それもその筈、というのが上の写真ですが、モートル自体が「短い大径」から、「長い小径」にMCしたわけです。

タイヤの径に例えるならば、大径は慣性が大きく素早い加減速に不利だが最高速は上がる。
小径はレスポンスが良く登坂や抵抗での減速に強いものの、一回転で進む距離が短く高速が伸びない。
ミニ四駆の基本で出てくる話です。

今回はタイヤではないので移動速度は関係ありません。
単に回転数の話と見れば、より高速回転に適したのはどちらかと言えば後者…即ち「長い小径」になりましょう。

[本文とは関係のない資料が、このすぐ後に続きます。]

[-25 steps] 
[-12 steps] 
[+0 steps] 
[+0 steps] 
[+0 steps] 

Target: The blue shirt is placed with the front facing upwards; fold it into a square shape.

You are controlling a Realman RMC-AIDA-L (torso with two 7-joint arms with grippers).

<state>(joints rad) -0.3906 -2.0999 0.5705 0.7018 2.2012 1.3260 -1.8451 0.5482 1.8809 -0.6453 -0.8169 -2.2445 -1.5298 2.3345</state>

ドリルの径とボール盤の変速で出てくる角速度の話からも、逆説的に同じ事が言えるかと。
太いドリルほど角速度が上がるので低速で回す、というアレです。

さすれば、記事の最初の方で「トルクアップのために長くしたんじゃないの?」と書いたのはちょっと外れだったのでしょうな。
「小径にして回転数を稼ぎ、小さくなった分ロータにかかる磁力を落とさぬよう長くした」が正解かと思われます。
とか言っといて的外れだったら申し訳ございませぬ。

思えば、GEの「パンケーキ」辺りを見ても、その後の機種よりモートルが平たくて直径が大きいんですよね。
なので初期の扇風機(モートル)はそういう設計が普通だったのでしょう。
それが時代を経て、より目的に最適となるよう進化したのかと。
単なるデザイン変更ではない、性能や生産に関わる部分のMC…地味ですがアツく深いです。

そして最後に…



基台の下部、ビス穴のあるフランジ部分の厚さも違いました。
強度上問題無いので、余分な厚さを減らしたという事でしょうか。
ぱっと見は殆ど同じような機種なのに、見比べると色々進化しているんですね。



次回…まだまだ続く戦前のマシン達。謎の川崎型がやってきた、です。

何だか昔のアニメっぽいな。ロボットじゃなくて扇風機なんだけど。
あと、時期は未定ですがガラッと時代を進めて、三菱・電子コンパック特集とかやりたいなぁと。
戦前の機種をご紹介する裏で着々と集まっているのですよ。
…全部手入れできるのはいつになるであろうか。